## PROBLEM REQUIREMENTS
Lines outside the range are not wanted. Give again exactly the lines between the line holding "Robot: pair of" and the line holding "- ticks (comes", inclusive, from the listing below.

## DATASET RECORDS
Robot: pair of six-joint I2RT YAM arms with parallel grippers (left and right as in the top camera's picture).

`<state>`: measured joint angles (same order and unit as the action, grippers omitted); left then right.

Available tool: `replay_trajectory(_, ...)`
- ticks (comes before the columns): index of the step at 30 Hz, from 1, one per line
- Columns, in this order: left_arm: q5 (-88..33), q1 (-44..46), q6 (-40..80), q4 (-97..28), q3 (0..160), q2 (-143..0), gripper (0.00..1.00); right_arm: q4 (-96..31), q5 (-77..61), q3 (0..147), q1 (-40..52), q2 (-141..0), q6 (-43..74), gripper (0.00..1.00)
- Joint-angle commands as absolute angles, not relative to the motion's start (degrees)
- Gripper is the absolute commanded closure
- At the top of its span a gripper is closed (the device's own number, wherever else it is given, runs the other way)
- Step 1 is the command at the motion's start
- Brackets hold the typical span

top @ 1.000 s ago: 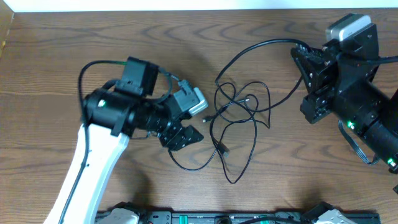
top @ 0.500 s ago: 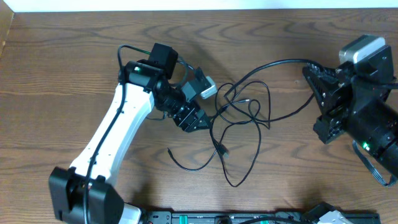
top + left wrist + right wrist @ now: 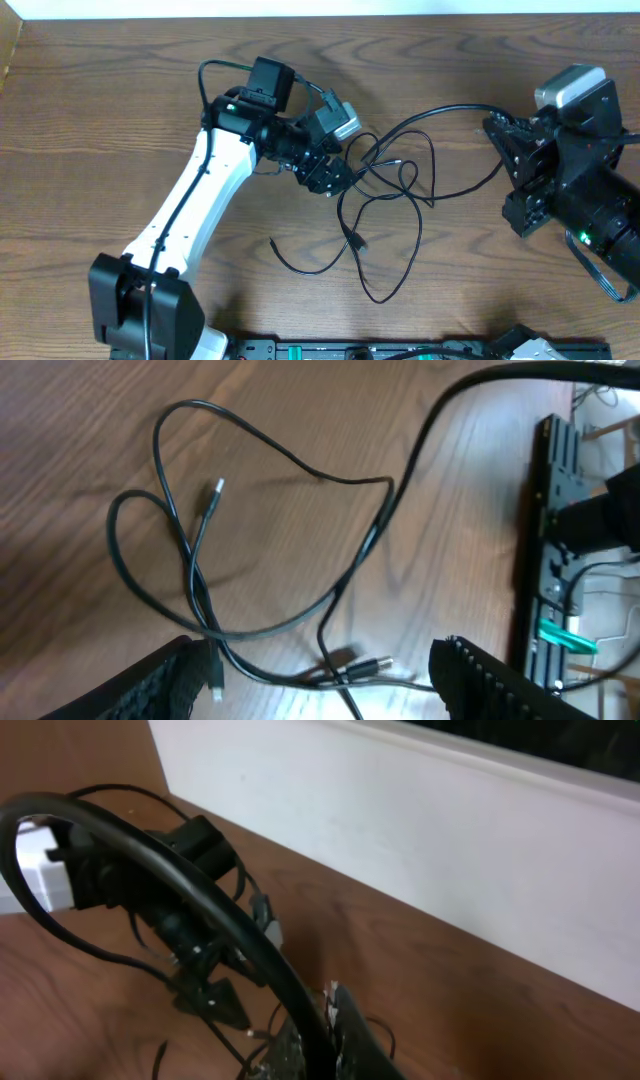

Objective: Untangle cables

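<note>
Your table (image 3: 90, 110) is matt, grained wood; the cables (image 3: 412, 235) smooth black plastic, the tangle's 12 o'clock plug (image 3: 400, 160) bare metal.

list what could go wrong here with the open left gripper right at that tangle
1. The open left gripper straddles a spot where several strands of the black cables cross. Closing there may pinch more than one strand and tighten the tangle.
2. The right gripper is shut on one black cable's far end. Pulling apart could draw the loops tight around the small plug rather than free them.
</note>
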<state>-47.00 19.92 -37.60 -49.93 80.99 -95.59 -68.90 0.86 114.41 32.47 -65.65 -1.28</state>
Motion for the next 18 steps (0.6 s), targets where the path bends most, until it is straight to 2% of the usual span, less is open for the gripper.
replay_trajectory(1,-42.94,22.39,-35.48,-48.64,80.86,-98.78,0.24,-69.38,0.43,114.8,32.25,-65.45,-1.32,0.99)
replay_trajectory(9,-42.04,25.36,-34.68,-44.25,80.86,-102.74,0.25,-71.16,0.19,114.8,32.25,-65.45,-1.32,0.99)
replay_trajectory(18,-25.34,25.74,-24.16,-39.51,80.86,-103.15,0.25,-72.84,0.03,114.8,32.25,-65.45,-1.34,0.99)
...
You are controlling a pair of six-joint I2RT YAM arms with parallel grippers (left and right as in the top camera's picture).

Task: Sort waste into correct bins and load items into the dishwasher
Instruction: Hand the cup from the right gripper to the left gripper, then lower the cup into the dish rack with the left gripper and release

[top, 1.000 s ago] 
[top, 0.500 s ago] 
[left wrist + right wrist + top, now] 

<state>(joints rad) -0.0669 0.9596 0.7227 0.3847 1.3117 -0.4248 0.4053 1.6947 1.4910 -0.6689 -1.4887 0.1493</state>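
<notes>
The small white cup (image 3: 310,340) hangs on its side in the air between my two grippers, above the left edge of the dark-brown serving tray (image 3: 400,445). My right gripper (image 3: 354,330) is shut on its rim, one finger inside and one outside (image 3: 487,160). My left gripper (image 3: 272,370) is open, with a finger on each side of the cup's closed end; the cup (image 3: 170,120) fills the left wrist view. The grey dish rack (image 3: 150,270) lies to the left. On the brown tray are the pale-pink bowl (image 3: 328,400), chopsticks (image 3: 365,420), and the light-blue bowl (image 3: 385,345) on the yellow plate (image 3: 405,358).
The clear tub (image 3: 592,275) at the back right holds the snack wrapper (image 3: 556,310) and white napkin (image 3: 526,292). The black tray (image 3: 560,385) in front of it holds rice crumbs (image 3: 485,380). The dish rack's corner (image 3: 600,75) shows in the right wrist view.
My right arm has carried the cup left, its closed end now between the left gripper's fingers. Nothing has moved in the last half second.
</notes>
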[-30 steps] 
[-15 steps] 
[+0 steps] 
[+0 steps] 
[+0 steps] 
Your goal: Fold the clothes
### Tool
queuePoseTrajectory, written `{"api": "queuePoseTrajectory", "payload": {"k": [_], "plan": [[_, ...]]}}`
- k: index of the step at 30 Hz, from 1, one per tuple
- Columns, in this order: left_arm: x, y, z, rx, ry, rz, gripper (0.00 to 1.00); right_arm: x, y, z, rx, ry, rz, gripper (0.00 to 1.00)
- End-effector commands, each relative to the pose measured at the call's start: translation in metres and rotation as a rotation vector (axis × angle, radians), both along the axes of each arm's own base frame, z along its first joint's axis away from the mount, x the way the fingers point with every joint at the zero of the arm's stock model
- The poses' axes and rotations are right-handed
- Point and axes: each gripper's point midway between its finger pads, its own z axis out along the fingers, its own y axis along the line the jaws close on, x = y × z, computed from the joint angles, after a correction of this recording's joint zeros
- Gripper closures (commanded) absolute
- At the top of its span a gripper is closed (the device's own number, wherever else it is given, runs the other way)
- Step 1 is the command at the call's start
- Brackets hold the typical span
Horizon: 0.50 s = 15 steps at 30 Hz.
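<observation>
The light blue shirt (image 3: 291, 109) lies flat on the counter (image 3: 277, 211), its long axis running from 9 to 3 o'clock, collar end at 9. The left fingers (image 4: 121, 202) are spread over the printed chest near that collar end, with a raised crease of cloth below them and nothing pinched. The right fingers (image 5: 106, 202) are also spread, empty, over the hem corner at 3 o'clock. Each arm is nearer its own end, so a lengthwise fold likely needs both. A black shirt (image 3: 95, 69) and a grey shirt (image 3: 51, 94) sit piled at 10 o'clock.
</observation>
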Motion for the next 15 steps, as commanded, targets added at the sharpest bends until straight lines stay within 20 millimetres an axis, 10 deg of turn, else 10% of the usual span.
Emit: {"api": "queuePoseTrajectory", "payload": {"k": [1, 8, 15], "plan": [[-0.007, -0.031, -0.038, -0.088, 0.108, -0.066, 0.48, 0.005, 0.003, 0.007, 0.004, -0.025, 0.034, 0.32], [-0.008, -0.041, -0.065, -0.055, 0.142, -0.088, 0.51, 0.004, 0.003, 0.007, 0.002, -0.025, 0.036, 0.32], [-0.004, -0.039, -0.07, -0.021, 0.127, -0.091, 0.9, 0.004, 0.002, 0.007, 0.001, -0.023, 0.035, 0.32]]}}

## RESULT OF THIS EXERCISE
Robot: pair of six-joint I2RT YAM arms with parallel grippers (left and right as in the top camera's picture).

`<state>`: measured joint angles (same order and unit as the action, grippers omitted); left then right.

Available tool: `replay_trajectory(_, ...)`
- ticks (comes before the columns): index of the step at 30 Hz, from 1, one per line

This completes the requested output.